TAROT: A Hierarchical Framework with Multitask Co-Pretraining on Semi-Structured Data towards Effective Person-Job Fit
Yihan Cao, Xu Chen, Lun Du, Hao Chen, Qiang Fu, Shi Han, Yushu Du, Yanbin Kang, Guangming Lu, Zi Li
TL;DR
This work addresses person-job fit on recruitment platforms by exploiting semi-structured profiles and job descriptions, where general domain LLMs underperform due to domain-specific structure. It introduces TAROT, a hierarchical structured language model with multitask co-pretraining across sentence-, section-, individual-, and interaction-level tasks, including $L_{MLM}$, $L_{Exp}$, $L_{Att}$, and $L_{App}$, trained via the joint objective $L=\sum_{*}\lambda_{*}L_{*}$. Key contributions are the architecture that integrates attention fusion and cross-attention to fuse user and job semantics, and the four targeted pretraining tasks that align representations with domain structure.

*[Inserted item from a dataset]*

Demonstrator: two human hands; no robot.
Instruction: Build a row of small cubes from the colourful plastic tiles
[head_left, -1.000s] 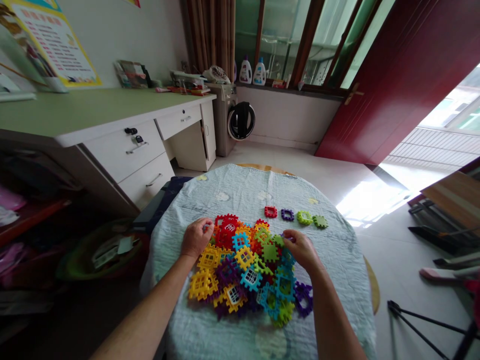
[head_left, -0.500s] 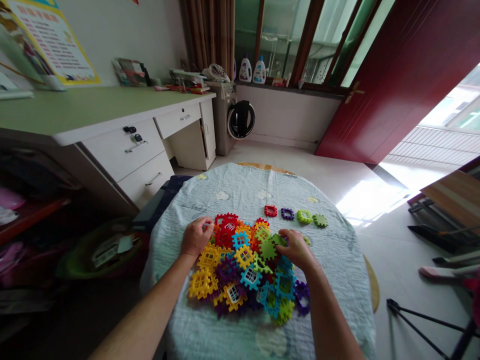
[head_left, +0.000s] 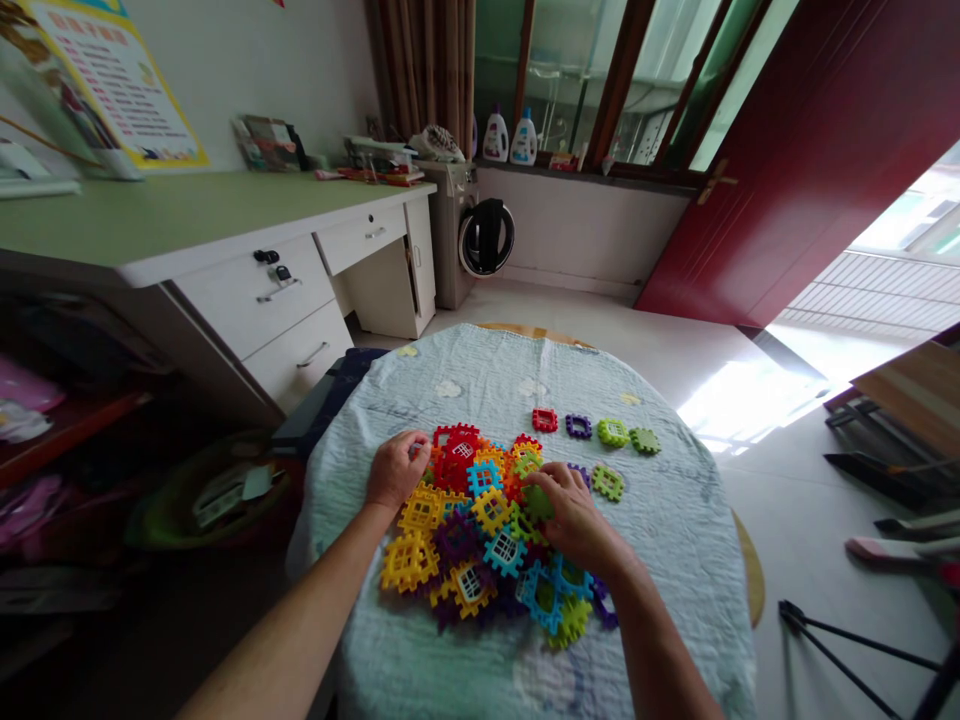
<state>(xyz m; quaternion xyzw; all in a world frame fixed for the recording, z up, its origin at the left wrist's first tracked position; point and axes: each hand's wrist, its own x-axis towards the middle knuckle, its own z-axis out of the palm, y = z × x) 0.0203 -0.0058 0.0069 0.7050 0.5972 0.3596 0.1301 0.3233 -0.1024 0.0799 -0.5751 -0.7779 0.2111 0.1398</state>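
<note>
A heap of interlocking plastic building tiles with toothed edges, in yellow [head_left: 409, 563], red [head_left: 459, 455], blue [head_left: 538, 592], purple and green, lies on the cloth. My left hand [head_left: 397, 472] rests at the heap's left edge beside the red tiles, fingers curled together; whatever they may hold is hidden. Over the right side of the heap, my right hand [head_left: 576, 512] has its fingers and thumb closed about a solid green tile [head_left: 537, 503], partly covered by the hand. Just beyond that hand lies a separate green window-frame tile [head_left: 607, 483], with a purple one partly hidden next to it.
A pale blue cloth [head_left: 675, 560] covers the round table. Toward its far right sit a red tile [head_left: 544, 420], a purple tile [head_left: 578, 426] and two green tiles [head_left: 644, 441] in a row. A desk [head_left: 225, 215] stands left; black stand legs [head_left: 855, 640] are at right.
My right hand has moved left, from the heap's right edge onto the solid green tile. The green frame tile beyond it is now uncovered. My left hand stays in place.
</note>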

Experiments on a real LinkedIn dataset show significant gains in both job and candidate recommendation tasks, demonstrating the practical value of structure-aware embeddings for online recruitment services.
Abstract
Person-job fit is an essential part of online recruitment platforms in serving various downstream applications like Job Search and Candidate Recommendation. Recently, pretrained large language models have further enhanced the effectiveness by leveraging richer textual information in user profiles and job descriptions apart from user behavior features and job metadata. However, the general domain-oriented design struggles to capture the unique structural information within user profiles and job descriptions, leading to a loss of latent semantic correlations. We propose TAROT, a hierarchical multitask co-pretraining framework, to better utilize structural and semantic information for informative text embeddings. TAROT targets semi-structured text in profiles and jobs, and it is co-pretained with multi-grained pretraining tasks to constrain the acquired semantic information at each level. Experiments on a real-world LinkedIn dataset show significant performance improvements, proving its effectiveness in person-job fit tasks.